From the records below, transcribe exactly the lines that begin at the line with "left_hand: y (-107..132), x" and end at the line with "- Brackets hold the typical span", both included.

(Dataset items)
--- START ---

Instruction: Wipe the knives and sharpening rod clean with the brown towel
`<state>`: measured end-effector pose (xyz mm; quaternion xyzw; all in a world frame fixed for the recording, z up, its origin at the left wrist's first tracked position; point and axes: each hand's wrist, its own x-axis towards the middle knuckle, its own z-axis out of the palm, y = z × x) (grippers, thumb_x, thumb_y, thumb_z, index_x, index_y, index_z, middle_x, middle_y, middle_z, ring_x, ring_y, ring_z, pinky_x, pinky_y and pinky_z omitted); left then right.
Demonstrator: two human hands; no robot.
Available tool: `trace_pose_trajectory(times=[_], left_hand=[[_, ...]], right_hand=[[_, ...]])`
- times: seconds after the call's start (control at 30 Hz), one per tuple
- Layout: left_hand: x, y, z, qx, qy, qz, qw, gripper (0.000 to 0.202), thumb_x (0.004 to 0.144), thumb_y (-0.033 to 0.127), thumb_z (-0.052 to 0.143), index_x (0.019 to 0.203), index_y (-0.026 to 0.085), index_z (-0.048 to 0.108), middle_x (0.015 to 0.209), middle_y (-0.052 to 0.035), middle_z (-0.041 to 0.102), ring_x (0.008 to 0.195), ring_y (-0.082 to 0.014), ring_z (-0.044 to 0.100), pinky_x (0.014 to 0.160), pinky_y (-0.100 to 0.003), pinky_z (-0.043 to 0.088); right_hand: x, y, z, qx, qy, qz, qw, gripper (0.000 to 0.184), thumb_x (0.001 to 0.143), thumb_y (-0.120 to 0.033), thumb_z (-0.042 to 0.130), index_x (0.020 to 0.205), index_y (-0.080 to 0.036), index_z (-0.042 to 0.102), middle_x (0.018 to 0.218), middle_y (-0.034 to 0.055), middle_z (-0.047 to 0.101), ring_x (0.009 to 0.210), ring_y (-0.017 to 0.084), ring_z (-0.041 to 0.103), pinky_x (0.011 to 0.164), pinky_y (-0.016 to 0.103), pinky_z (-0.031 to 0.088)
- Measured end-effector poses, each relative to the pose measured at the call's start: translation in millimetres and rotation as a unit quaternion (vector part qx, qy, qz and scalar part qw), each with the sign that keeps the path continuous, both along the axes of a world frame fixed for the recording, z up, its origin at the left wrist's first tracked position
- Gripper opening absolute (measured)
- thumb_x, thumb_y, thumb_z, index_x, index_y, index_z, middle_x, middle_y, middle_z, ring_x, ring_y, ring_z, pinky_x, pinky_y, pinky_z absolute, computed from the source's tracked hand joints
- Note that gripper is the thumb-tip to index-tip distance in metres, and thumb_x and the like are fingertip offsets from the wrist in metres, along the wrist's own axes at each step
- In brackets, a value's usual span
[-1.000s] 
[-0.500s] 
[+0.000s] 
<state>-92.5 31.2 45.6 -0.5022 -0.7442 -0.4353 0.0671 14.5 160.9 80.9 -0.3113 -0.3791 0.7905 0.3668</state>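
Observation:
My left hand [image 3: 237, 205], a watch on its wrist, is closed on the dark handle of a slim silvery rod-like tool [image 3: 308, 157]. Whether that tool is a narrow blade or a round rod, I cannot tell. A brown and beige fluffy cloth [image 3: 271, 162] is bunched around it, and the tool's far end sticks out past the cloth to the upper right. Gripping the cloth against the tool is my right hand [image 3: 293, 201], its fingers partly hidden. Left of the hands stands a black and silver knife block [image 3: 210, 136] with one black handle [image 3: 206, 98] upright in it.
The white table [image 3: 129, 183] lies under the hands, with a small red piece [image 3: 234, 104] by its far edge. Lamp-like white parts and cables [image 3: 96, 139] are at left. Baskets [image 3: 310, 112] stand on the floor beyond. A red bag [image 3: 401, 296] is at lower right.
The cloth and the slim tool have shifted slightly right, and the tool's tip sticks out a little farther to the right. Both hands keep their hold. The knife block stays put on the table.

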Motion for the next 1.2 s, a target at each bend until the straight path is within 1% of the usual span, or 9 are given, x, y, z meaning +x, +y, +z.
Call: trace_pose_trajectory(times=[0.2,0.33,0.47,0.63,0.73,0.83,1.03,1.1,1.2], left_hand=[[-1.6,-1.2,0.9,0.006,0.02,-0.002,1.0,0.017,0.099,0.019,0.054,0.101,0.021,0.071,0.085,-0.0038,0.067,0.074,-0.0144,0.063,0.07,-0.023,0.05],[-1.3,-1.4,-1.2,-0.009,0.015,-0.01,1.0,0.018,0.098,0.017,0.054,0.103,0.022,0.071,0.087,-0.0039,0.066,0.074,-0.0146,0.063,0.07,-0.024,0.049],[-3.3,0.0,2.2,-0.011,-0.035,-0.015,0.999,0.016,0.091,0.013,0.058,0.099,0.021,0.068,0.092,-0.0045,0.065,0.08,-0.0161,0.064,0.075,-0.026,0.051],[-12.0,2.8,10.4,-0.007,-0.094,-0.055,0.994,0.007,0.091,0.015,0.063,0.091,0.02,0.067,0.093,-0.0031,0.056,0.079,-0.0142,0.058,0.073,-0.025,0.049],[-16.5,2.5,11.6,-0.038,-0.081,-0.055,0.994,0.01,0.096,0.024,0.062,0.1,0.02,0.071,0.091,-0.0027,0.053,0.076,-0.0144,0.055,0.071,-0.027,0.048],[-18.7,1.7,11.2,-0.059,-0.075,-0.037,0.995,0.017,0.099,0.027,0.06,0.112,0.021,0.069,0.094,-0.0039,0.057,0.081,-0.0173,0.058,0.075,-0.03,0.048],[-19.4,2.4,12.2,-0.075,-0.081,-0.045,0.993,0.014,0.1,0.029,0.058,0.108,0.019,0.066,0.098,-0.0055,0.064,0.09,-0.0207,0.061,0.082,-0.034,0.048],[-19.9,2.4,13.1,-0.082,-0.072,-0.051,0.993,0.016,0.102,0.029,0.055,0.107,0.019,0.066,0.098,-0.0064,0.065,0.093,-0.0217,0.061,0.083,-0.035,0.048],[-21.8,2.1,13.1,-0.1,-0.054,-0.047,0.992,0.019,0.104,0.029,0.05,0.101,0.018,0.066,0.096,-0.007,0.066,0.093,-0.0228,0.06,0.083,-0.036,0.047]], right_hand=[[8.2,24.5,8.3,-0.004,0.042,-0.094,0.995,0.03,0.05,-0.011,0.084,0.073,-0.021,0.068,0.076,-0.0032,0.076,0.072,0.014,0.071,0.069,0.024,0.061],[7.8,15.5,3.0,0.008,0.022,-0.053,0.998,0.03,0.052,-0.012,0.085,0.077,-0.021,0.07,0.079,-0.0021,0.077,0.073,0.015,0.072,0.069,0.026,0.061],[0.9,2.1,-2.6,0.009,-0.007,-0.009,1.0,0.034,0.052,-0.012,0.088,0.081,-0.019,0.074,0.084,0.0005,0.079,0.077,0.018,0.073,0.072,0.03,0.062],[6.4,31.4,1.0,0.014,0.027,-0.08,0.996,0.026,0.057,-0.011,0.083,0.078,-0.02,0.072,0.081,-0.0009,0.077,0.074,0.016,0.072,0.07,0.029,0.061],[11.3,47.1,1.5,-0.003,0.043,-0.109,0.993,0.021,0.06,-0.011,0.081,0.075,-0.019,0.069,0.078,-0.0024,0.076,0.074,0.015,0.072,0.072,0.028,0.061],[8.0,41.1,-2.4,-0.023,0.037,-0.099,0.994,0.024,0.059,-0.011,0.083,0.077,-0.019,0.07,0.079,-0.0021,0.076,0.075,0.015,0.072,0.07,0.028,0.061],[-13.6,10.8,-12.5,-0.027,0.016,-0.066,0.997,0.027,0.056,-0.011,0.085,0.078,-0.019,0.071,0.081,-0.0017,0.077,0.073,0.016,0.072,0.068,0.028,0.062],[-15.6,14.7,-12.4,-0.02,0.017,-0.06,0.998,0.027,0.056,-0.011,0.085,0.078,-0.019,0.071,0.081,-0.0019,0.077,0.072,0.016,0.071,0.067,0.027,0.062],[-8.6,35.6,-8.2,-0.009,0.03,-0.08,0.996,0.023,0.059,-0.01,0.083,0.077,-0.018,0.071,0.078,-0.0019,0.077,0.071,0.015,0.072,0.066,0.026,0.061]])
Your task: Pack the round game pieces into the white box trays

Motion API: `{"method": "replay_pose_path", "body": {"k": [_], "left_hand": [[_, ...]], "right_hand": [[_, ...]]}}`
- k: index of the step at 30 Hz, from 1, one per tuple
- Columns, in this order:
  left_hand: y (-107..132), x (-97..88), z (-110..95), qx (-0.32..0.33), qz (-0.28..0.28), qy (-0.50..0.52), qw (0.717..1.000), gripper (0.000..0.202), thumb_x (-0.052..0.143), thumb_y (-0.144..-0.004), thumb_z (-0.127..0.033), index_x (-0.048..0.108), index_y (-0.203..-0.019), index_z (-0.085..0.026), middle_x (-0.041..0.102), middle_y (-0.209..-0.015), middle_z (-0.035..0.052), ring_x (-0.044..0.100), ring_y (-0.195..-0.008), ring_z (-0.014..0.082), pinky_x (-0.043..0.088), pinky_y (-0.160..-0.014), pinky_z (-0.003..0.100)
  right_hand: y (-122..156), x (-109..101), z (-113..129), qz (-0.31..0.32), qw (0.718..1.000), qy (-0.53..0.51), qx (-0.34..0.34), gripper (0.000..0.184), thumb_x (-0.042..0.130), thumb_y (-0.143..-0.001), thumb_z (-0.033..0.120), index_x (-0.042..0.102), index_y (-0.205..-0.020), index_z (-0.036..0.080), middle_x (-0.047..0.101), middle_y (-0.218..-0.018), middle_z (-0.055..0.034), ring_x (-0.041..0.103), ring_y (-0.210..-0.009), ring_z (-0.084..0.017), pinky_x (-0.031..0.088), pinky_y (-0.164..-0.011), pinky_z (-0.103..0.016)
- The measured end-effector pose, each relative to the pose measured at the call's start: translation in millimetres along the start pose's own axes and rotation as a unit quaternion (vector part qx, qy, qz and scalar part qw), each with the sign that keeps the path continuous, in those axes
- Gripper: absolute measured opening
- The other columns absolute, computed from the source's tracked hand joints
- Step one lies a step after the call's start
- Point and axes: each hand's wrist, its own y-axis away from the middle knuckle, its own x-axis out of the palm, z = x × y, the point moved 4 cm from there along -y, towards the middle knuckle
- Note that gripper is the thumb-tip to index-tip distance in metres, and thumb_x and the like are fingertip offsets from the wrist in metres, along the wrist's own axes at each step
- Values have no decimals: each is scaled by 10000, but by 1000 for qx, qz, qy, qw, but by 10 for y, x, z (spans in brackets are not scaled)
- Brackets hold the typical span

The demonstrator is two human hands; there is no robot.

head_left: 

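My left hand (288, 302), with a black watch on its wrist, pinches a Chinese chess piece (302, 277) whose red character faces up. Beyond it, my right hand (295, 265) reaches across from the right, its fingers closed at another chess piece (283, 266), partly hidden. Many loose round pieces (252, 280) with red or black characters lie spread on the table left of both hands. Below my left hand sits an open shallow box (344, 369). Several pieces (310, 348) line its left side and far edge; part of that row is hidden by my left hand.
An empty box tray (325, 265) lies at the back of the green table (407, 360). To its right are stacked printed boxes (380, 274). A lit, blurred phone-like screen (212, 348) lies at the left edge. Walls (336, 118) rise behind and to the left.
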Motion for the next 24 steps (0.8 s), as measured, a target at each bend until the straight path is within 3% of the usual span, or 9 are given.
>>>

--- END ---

▶ Output
  left_hand: y (-107..132), x (-97..88), z (-110..95), qx (-0.32..0.33), qz (-0.28..0.28), qy (-0.50..0.52), qw (0.717..1.000), gripper (0.000..0.202), thumb_x (-0.052..0.143), thumb_y (-0.144..-0.004), thumb_z (-0.127..0.033), index_x (-0.048..0.108), index_y (-0.203..-0.019), index_z (-0.085..0.026), middle_x (-0.041..0.102), middle_y (-0.209..-0.015), middle_z (-0.035..0.052), ring_x (-0.044..0.100), ring_y (-0.195..-0.008), ring_z (-0.014..0.082), pinky_x (-0.043..0.088), pinky_y (-0.160..-0.014), pinky_z (-0.003..0.100)
  right_hand: y (-122..156), x (-109..101), z (-113..129), qz (-0.31..0.32), qw (0.718..1.000), qy (-0.53..0.51), qx (-0.34..0.34), gripper (0.000..0.184), thumb_x (-0.042..0.130), thumb_y (-0.143..-0.001), thumb_z (-0.033..0.120), index_x (-0.042..0.102), index_y (-0.205..-0.020), index_z (-0.036..0.080), middle_x (-0.047..0.101), middle_y (-0.218..-0.018), middle_z (-0.055..0.034), ring_x (-0.041..0.103), ring_y (-0.210..-0.009), ring_z (-0.084..0.017), pinky_x (-0.031..0.088), pinky_y (-0.164..-0.011), pinky_z (-0.103..0.016)
- The measured end-effector pose, each relative to the pose measured at the call's start: translation in millimetres along the start pose's own axes and rotation as a unit quaternion (vector part qx, qy, qz and scalar part qw), each with the sign that keeps the path continuous, in those axes
- Gripper: absolute measured opening
- The other columns absolute, computed from the source's tracked hand joints
- Step one lies a step after the call's start
- Point and axes: each hand's wrist, its own y-axis away from the middle knuckle, its own x-axis out of the palm, z = x × y, the point moved 4 cm from there along -y, towards the middle knuckle
- Note that gripper is the thumb-tip to index-tip distance in metres, and thumb_x and the like are fingertip offsets from the wrist in metres, along the wrist's own axes at each step
- Values have no decimals: each is scaled by 10000, but by 1000 for qx, qz, qy, qw, but by 10 for y, x, z (spans in brackets are not scaled)
- Brackets hold the typical span

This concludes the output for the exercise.